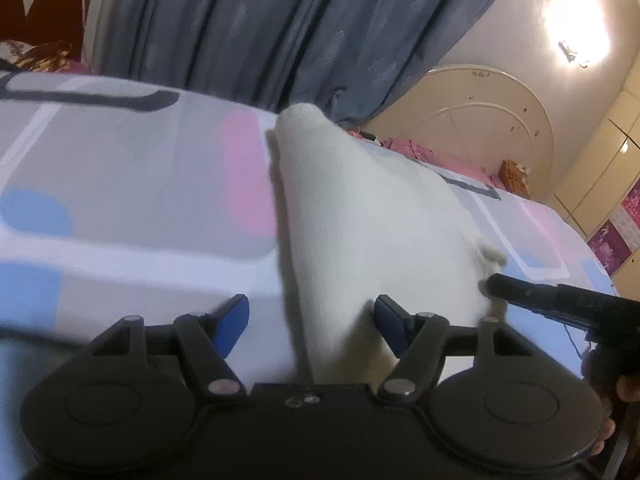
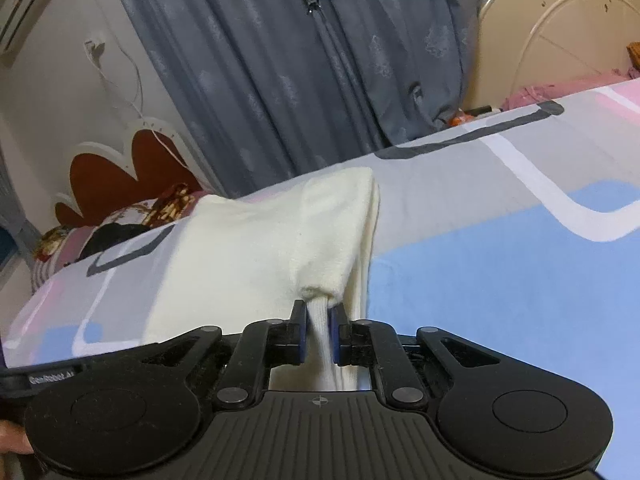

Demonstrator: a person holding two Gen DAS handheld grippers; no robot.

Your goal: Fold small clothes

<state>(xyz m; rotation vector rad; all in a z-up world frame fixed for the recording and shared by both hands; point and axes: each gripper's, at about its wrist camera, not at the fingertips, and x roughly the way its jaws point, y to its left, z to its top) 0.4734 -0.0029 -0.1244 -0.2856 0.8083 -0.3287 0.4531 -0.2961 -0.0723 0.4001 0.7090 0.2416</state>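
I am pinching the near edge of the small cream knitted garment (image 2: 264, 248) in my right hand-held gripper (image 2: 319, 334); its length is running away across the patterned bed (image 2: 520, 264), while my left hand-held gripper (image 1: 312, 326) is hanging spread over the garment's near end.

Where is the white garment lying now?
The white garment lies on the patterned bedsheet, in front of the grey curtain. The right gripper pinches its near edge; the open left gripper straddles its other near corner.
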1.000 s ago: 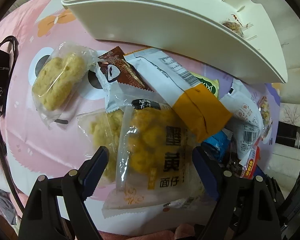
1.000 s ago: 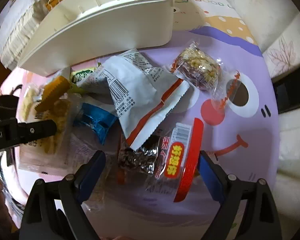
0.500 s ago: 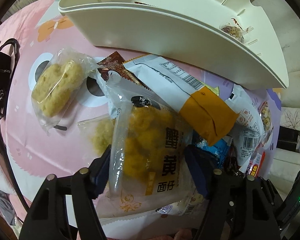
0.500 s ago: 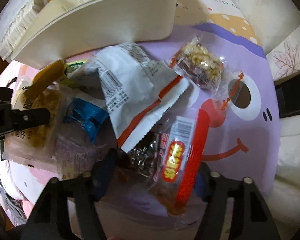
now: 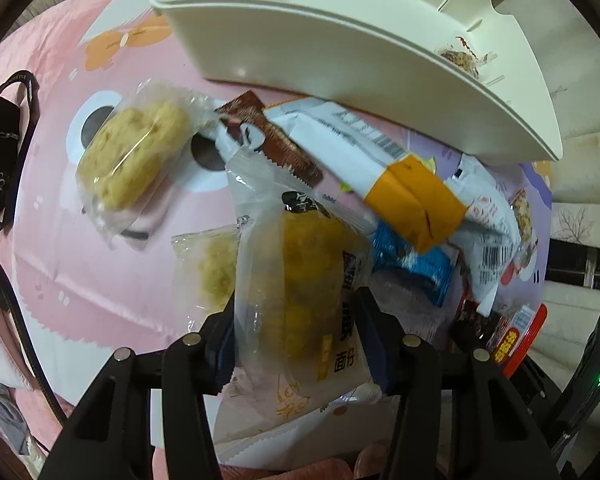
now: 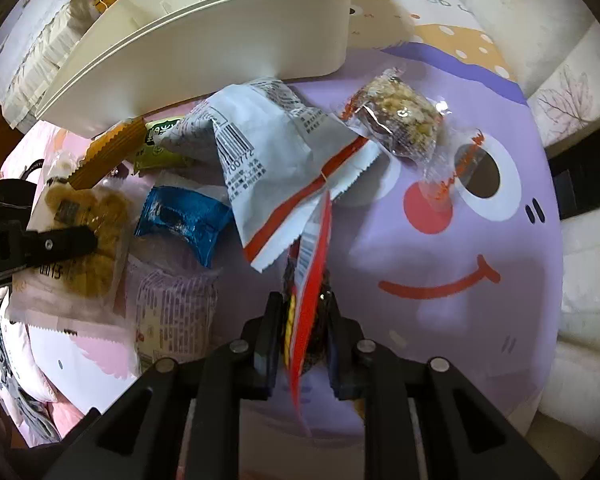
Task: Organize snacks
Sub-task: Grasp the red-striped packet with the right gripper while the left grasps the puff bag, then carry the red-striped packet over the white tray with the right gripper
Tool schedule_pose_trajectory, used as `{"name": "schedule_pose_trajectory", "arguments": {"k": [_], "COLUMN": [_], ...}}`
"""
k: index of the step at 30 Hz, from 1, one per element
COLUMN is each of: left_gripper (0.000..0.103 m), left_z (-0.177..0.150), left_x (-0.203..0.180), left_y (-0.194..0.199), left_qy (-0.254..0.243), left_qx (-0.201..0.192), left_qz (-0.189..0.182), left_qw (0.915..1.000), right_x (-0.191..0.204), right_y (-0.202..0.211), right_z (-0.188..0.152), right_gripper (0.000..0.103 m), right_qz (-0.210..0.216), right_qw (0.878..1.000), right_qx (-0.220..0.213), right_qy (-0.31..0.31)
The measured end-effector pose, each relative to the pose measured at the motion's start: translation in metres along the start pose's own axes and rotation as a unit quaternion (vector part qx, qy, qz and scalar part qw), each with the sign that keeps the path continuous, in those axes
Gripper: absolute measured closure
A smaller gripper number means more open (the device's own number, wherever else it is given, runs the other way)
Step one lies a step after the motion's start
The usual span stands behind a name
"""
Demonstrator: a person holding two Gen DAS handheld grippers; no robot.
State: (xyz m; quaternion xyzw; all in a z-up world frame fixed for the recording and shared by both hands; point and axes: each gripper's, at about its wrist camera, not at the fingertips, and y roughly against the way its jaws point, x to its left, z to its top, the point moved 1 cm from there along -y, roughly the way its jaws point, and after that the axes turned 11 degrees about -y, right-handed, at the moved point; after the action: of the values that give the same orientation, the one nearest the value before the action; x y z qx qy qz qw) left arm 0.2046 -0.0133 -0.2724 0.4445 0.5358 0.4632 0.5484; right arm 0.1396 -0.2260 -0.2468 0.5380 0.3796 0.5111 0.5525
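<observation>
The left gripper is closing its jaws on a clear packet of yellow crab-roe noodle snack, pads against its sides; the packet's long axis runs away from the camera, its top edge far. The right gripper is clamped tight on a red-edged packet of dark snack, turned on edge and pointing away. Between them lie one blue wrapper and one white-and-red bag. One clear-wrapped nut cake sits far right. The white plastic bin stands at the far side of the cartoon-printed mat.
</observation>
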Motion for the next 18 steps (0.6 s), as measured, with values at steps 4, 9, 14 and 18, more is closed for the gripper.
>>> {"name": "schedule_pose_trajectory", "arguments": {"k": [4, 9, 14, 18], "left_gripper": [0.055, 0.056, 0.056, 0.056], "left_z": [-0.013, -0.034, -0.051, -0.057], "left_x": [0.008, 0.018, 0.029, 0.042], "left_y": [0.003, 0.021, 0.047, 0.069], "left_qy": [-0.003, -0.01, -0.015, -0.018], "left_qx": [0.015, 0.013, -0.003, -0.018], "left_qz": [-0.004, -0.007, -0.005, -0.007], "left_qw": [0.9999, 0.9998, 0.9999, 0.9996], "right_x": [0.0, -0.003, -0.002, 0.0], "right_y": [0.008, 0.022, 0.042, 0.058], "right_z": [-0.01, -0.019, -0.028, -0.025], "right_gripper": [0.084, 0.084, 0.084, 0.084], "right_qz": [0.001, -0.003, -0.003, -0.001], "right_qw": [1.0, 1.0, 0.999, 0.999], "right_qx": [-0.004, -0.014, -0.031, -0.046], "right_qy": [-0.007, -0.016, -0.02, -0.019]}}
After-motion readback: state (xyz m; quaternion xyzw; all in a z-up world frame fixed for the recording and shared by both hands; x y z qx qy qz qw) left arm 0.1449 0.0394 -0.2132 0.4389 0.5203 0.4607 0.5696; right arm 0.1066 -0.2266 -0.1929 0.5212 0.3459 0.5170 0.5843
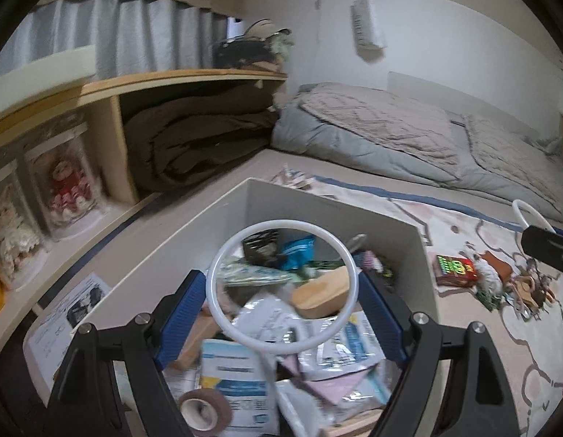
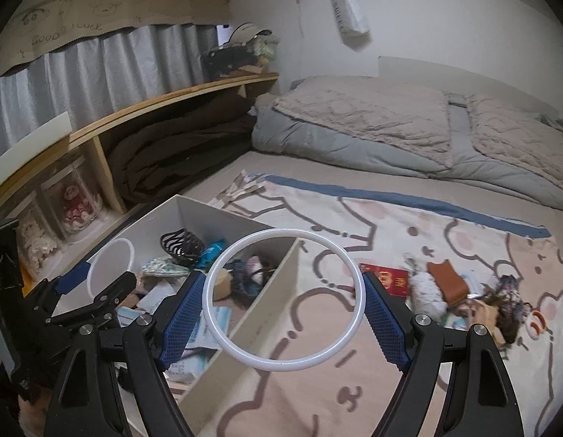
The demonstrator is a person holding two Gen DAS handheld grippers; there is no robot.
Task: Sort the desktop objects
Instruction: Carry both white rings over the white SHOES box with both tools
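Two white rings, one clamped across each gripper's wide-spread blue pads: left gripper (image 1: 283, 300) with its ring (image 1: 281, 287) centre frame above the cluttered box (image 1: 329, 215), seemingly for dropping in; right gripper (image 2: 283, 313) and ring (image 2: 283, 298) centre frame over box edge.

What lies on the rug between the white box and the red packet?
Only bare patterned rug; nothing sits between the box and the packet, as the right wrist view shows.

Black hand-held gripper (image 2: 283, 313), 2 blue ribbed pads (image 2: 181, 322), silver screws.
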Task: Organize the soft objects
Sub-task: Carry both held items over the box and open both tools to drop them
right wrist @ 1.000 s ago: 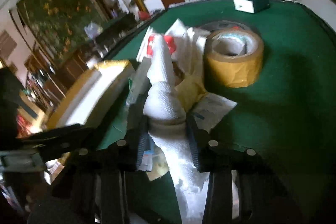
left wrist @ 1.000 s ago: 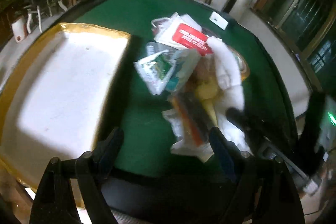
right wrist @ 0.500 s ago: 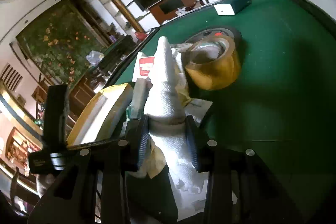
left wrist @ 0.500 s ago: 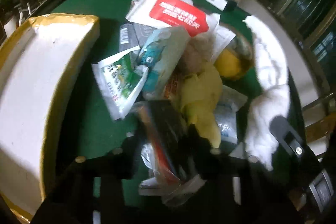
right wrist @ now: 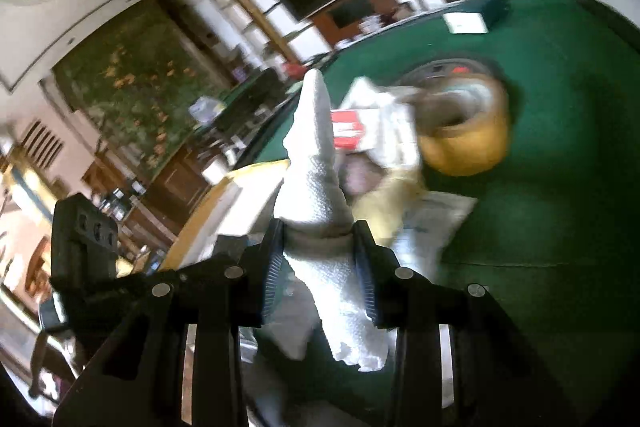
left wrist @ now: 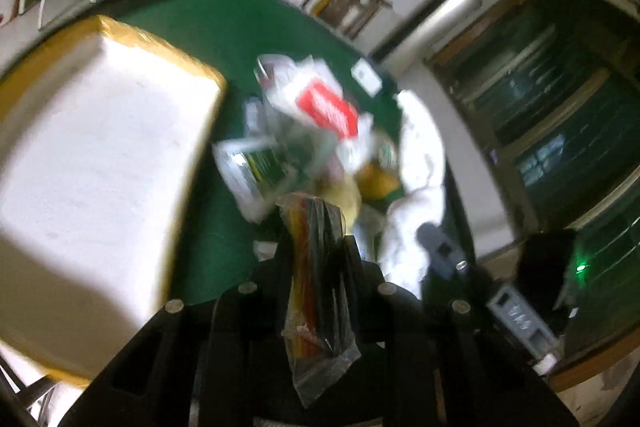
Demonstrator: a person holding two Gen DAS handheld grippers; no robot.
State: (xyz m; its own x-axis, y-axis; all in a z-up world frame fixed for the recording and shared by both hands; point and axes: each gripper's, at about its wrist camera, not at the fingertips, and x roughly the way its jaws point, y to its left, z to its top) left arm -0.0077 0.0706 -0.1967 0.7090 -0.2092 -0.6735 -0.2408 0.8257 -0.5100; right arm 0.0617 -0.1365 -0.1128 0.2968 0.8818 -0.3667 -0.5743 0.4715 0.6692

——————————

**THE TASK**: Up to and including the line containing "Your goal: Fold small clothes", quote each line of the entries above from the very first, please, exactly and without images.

**RESULT FOR THIS EXERCISE**:
Demonstrator: a person holding two Gen DAS handheld grippers; no robot.

Your goal: Fold small clothes

The answer is complete.